- Work to be completed: Retype every entry word for word.

Data supplied below:

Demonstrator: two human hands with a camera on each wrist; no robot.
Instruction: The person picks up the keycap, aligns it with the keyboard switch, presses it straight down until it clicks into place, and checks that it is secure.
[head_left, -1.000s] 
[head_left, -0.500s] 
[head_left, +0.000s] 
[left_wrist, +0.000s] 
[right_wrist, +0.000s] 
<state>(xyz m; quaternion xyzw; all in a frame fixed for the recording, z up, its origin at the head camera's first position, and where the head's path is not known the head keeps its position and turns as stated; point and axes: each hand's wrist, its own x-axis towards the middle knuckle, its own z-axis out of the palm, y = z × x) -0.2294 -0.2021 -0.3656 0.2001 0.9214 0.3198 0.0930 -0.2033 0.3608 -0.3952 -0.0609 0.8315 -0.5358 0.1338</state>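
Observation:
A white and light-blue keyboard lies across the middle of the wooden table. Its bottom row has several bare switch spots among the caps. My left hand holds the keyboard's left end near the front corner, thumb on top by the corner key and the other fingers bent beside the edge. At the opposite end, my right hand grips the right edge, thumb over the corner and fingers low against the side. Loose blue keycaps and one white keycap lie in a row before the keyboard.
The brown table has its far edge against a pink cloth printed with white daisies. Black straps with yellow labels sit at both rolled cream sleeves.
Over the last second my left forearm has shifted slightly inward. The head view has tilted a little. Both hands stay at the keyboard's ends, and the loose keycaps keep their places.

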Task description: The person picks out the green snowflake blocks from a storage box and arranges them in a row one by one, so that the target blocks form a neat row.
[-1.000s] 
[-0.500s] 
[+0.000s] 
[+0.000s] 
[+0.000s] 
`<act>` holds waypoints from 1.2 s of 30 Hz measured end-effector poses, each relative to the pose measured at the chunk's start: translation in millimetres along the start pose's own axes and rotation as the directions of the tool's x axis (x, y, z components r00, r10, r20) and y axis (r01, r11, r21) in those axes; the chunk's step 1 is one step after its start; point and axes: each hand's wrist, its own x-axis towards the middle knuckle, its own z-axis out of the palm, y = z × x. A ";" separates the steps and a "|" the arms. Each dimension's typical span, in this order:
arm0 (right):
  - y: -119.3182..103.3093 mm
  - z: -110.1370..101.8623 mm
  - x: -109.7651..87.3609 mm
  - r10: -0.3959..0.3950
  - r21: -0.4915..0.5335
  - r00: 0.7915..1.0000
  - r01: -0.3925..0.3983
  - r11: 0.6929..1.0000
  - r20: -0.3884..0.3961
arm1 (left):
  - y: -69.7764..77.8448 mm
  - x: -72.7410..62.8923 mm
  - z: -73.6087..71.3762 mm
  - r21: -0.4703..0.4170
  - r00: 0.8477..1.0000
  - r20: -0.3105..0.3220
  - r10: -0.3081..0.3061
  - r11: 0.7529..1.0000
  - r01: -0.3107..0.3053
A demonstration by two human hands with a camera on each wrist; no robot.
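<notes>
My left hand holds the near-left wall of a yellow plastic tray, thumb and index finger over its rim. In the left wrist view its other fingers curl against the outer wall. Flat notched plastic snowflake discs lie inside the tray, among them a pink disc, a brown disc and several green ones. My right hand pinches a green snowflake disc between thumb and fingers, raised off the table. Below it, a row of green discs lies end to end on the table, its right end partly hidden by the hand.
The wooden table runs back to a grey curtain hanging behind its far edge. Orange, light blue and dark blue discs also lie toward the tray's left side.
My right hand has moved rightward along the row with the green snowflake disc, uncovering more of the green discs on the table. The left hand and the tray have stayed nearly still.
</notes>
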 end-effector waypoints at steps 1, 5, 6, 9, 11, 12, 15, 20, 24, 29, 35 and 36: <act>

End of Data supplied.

- Answer to the problem:
Demonstrator: two human hands with a camera on each wrist; no robot.
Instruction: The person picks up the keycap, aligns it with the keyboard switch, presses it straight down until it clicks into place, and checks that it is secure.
[head_left, -1.000s] 
[head_left, -0.500s] 
[head_left, +0.000s] 
[left_wrist, +0.000s] 
[right_wrist, +0.000s] 
<state>(xyz m; quaternion xyzw; all in a frame fixed for the recording, z up, its origin at the head camera's first position, and where the head's path is not known the head keeps its position and turns as stated; point and axes: each hand's wrist, its own x-axis towards the middle knuckle, its own z-axis out of the palm, y = z × x) -0.2294 -0.2021 -0.3656 0.2001 0.9214 0.3198 0.0930 -0.2033 0.3608 -0.3952 -0.0609 0.8315 -0.5358 0.1338</state>
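Observation:
A white and light-blue keyboard lies across the middle of the wooden table. Its bottom row has several bare switch spots among the caps. My left hand holds the keyboard's left end near the front corner, thumb on top by the corner key and the other fingers bent beside the edge. At the opposite end, my right hand grips the right edge, thumb over the corner and fingers low against the side. Loose blue keycaps and one white keycap lie in a row before the keyboard.
The brown table has its far edge against a pink cloth printed with white daisies. Black straps with yellow labels sit at both rolled cream sleeves.
Over the last second my left forearm has shifted slightly inward. The head view has tilted a little. Both hands stay at the keyboard's ends, and the loose keycaps keep their places.
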
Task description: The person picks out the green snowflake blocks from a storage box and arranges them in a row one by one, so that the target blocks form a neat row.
[-1.000s] 
[-0.500s] 
[+0.000s] 
[+0.000s] 
[+0.000s] 
`<act>` holds waypoints from 1.2 s of 30 Hz measured end-effector poses, each relative to the pose measured at the chunk's start: translation in millimetres along the start pose's own axes and rotation as the directions of the tool's x axis (x, y, z components r00, r10, r20) and y axis (r01, r11, r21) in those axes; the chunk's step 1 is one step after its start; point and axes: each hand's wrist, its own x-axis towards the middle knuckle, its own z-axis out of the palm, y = z × x. A ";" separates the steps and a "|" the arms. Each dimension's typical span, in this order:
arm0 (right):
  - y: -119.3182..103.3093 mm
  - z: -110.1370..101.8623 mm
  - x: -109.7651..87.3609 mm
  - r10: -0.3959..0.3950
  - r21: -0.4915..0.5335
  - r00: 0.7915..1.0000
  - r01: -0.3925..0.3983
  - r11: 0.6929..1.0000
  - r20: -0.3884..0.3961
arm1 (left):
  - y: -69.7764..77.8448 mm
  - x: -72.7410..62.8923 mm
  - z: -73.6087..71.3762 mm
  - r21: -0.4703..0.4170
  - r00: 0.8477..1.0000
  - r20: -0.3105..0.3220
  - r10: -0.3081..0.3061
  - r11: 0.7529..1.0000
  - r01: -0.3107..0.3053
A demonstration by two human hands with a camera on each wrist; no robot.
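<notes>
My left hand holds the near-left wall of a yellow plastic tray, thumb and index finger over its rim. In the left wrist view its other fingers curl against the outer wall. Flat notched plastic snowflake discs lie inside the tray, among them a pink disc, a brown disc and several green ones. My right hand pinches a green snowflake disc between thumb and fingers, raised off the table. Below it, a row of green discs lies end to end on the table, its right end partly hidden by the hand.
The wooden table runs back to a grey curtain hanging behind its far edge. Orange, light blue and dark blue discs also lie toward the tray's left side.
My right hand has moved rightward along the row with the green snowflake disc, uncovering more of the green discs on the table. The left hand and the tray have stayed nearly still.
</notes>
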 end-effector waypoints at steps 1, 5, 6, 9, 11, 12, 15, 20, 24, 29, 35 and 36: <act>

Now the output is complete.